* [YOUR ASSIGNMENT]:
Repeat exactly, please, the opening lines of the data below, through and including the line where "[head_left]" sits.

────────

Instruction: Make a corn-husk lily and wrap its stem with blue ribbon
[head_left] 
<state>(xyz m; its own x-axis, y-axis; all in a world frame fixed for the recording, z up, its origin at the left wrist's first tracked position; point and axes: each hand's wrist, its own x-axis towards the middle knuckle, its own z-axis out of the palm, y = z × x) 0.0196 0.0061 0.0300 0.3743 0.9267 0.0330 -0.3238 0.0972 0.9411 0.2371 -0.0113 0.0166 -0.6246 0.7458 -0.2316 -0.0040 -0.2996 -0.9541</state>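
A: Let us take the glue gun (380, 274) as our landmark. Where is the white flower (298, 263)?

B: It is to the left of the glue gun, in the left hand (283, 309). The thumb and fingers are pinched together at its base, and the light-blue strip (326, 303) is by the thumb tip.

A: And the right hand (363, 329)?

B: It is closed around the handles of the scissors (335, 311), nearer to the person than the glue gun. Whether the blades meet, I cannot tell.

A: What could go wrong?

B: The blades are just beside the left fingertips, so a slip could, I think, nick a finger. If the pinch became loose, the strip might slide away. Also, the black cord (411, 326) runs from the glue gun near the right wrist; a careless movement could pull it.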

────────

* [TASK OUTPUT]:
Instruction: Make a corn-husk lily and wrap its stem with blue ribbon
[head_left] 

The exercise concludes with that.